For the past few years, we have talked a lot about how we can understand the properties of Deep Neural Networks by examining the spectral properties of the layer weight matrices $\mathbf{W}$ . Specifically, we can form the correlation matrix

$\mathbf{X} =\frac{1}{N}\mathbf{W}^{T}\mathbf{W}$ ,

and compute the eigenvalues $\lambda$

$\mathbf{X}{\mathbf{e}}=\lambda{\mathbf{e}}$ .

By plotting the histogram of the eigenvalues (i.e the spectral density $\rho(\lambda)$ ), we can monitor the training process and gain insight into the implicit regularization and convergence properties of DNN. Indeed, we have identified

5+1 Phases of Training

Each of these phases roughly corresponds to a Universality class from Random matrix Theory (RMT). And as we shall see below, we can use RMT to develop a new theory of learning.

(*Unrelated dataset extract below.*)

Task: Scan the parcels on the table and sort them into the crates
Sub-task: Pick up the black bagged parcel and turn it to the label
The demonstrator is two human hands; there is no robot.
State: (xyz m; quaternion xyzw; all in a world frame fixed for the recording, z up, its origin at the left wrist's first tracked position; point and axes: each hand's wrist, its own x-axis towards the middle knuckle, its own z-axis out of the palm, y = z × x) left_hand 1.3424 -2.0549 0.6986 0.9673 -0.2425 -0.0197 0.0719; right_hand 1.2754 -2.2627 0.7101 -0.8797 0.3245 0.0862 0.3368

First, however, we note that for nearly every pretrained DNNs we have examined (and we have examined thousands of them), the phase appears to be in somewhere between Bulk-Decay and/or Heavy-Tailed .

Heavy Tailed Implicit Regularization

Moreover, for nearly all layers in all well trained, production quality DNNs, the layer spectral density $\rho(\lambda)$ can be fit to a truncated power law, with exponents frequently lying in the Fat Tailed range [2-4], and the maximum eigenvalue no larger than say 100

$\rho(\lambda)\sim\lambda^{-\alpha},$

$\text{where}\;\; \alpha\in[2,4] ,\;\;\lambda_{max}<100$ ,

Most importantly, in 80-90% of the DNN architectures studied, on average, smaller exponents $\alpha$ correspond to smaller test errors.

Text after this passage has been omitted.